====== Entries supplied ======
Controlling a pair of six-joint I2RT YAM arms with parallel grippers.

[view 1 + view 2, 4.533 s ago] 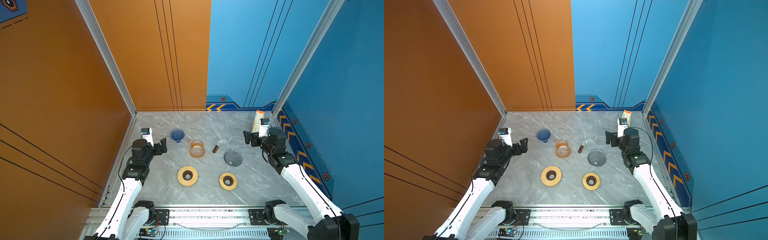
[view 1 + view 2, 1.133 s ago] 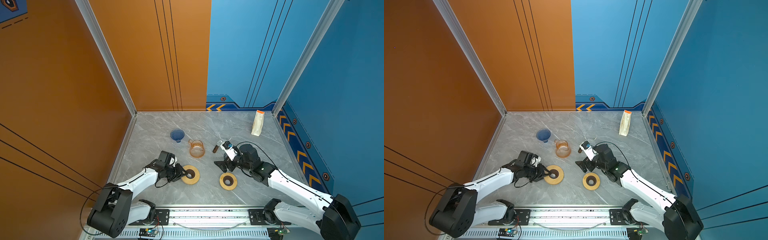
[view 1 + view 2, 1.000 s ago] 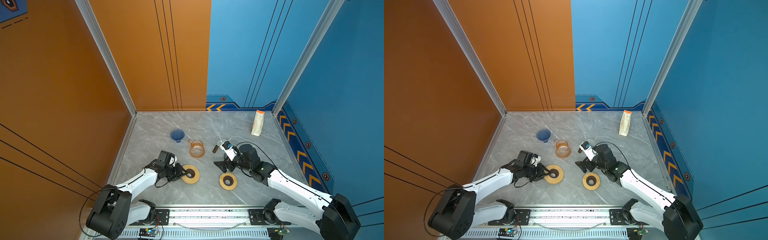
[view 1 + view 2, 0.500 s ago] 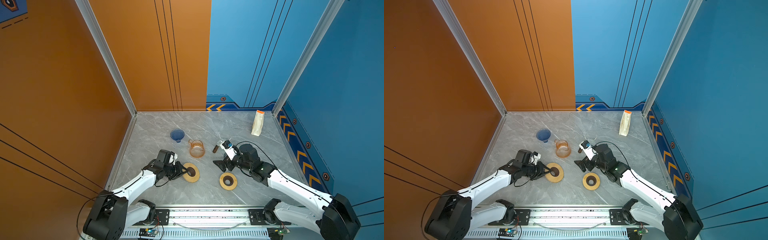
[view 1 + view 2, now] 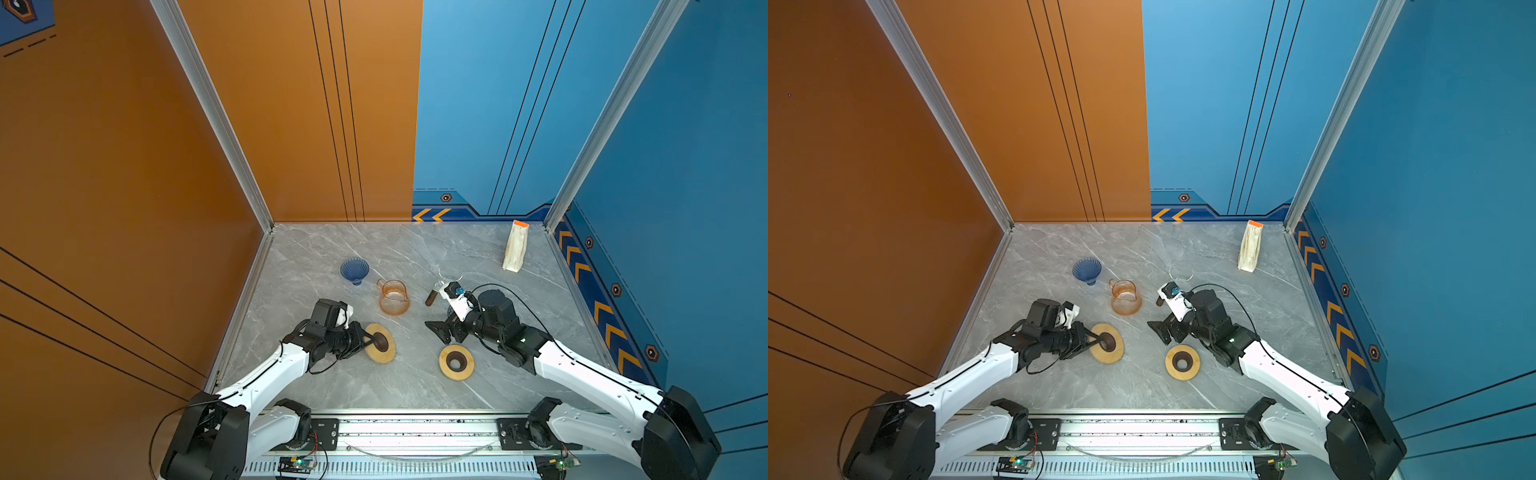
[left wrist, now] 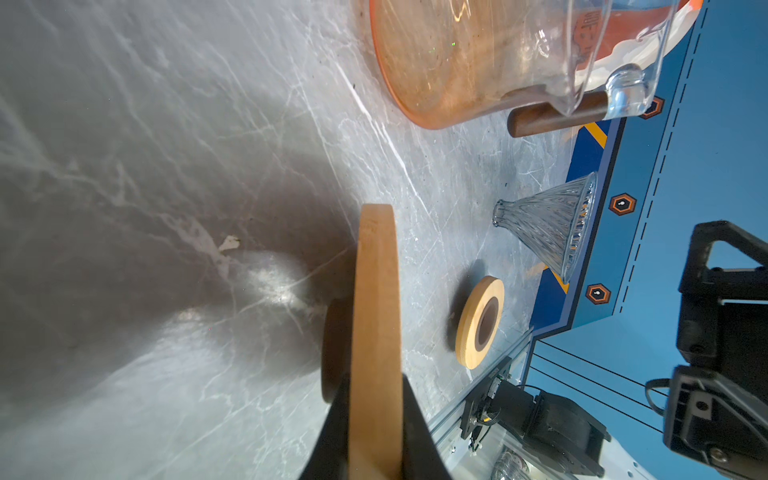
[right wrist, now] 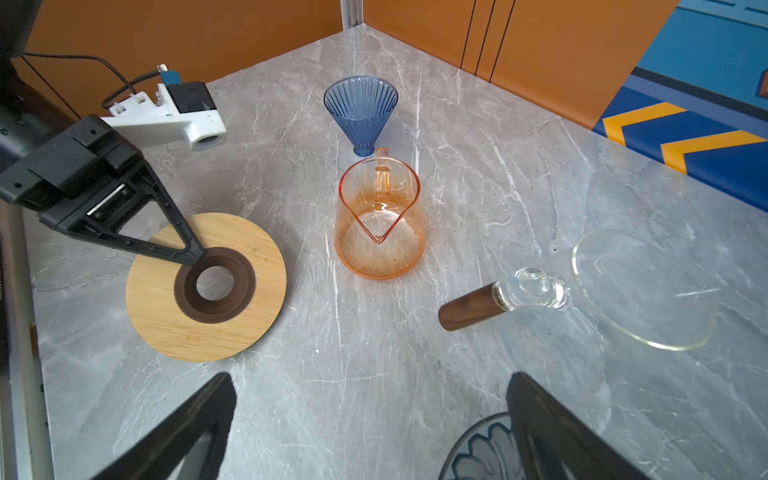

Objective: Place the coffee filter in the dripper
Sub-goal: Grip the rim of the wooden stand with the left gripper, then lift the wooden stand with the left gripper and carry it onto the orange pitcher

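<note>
**Ana:** Start at the rail and work back. What does each arm have?

**Ben:** Nearest, the loose ring (image 5: 456, 362) lies flat on the worktop (image 5: 316, 249) with nothing touching it. Just beyond it, the left fingers (image 6: 419, 449) are clamped on the rim of the held ring (image 5: 380, 343), which looks tipped up at the gripped side. The right fingers (image 7: 552, 436) are spread wide with nothing between them, poised over the grey dripper (image 6: 548, 228).

**Ana:** So how should this step be done well?

**Ben:** My guess is that the ring is meant as the dripper's seat. A thin disc pinched at one edge can swing, so I'd lift it clear before moving sideways. I'd level it before setting it on the orange pitcher (image 5: 394, 297). The right arm should drop straight down and close gently, because ribbed glass can slip.

**Ana:** And the filter?

**Ben:** It hasn't been touched. The blue dripper (image 5: 354, 270) stands upright farther back. What I take for the filter packet (image 5: 515, 247) stands near the far corner, well apart from both arms.
</note>
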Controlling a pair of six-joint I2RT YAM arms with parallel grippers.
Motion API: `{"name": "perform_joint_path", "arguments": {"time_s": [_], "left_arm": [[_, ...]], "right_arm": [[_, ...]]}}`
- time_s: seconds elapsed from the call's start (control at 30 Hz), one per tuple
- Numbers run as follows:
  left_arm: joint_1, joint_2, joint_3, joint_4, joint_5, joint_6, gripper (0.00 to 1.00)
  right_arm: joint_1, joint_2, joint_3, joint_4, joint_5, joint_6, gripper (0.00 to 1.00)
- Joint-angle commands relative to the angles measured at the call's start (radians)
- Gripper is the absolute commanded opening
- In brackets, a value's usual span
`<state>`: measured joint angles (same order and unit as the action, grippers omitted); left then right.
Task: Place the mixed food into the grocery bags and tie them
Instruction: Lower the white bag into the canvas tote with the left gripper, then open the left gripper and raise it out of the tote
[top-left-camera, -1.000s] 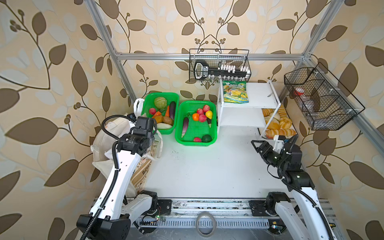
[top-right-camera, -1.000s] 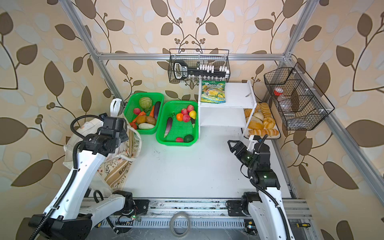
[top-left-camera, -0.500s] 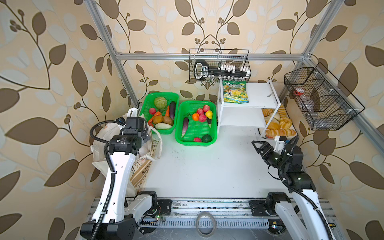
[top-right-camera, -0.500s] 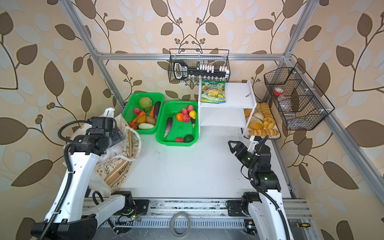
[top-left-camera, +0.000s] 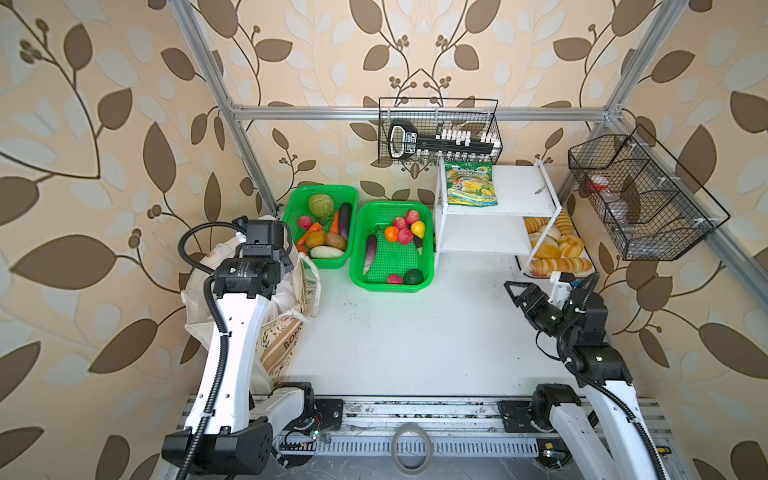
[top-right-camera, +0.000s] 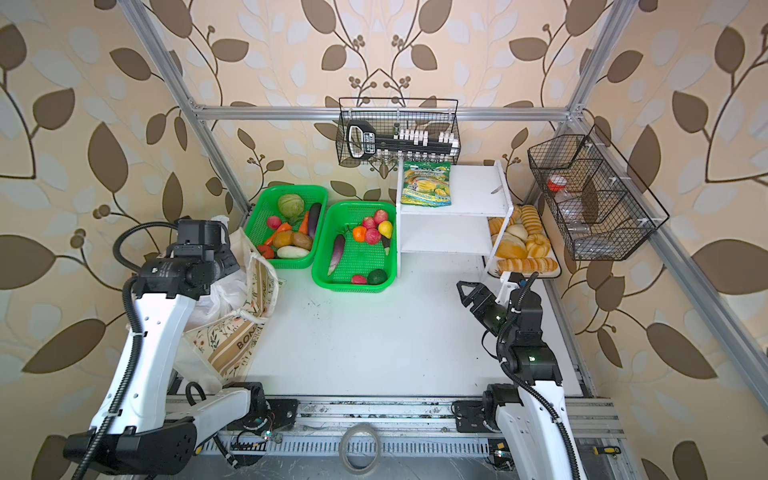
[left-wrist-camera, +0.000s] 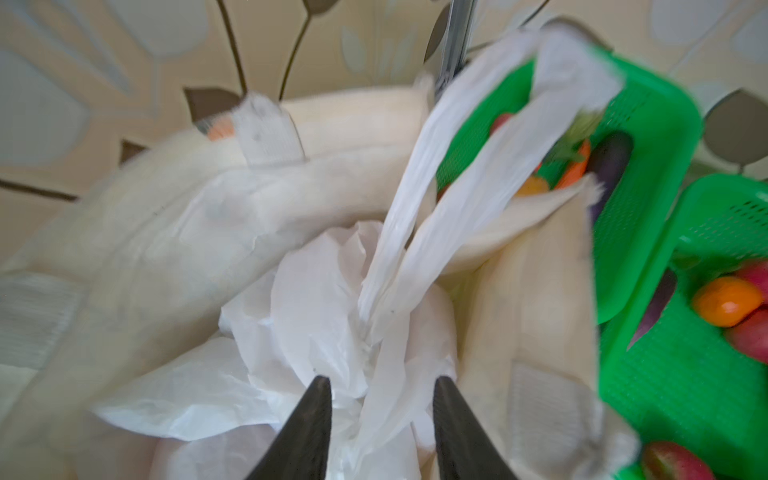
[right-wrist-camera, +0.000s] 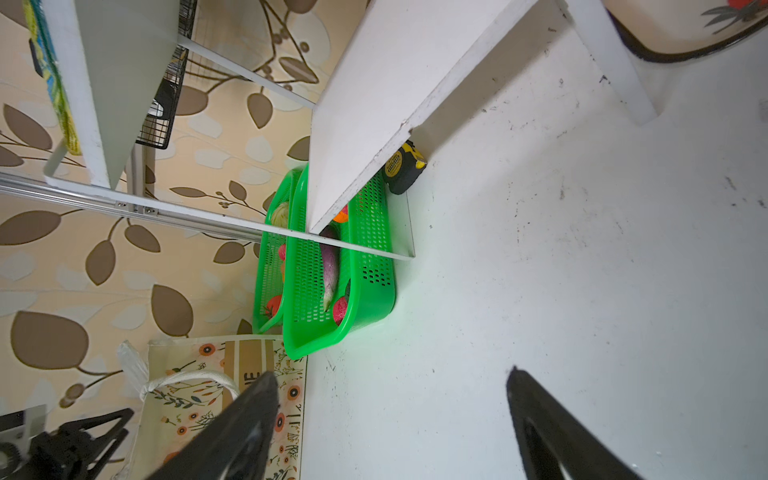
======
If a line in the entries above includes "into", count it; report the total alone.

2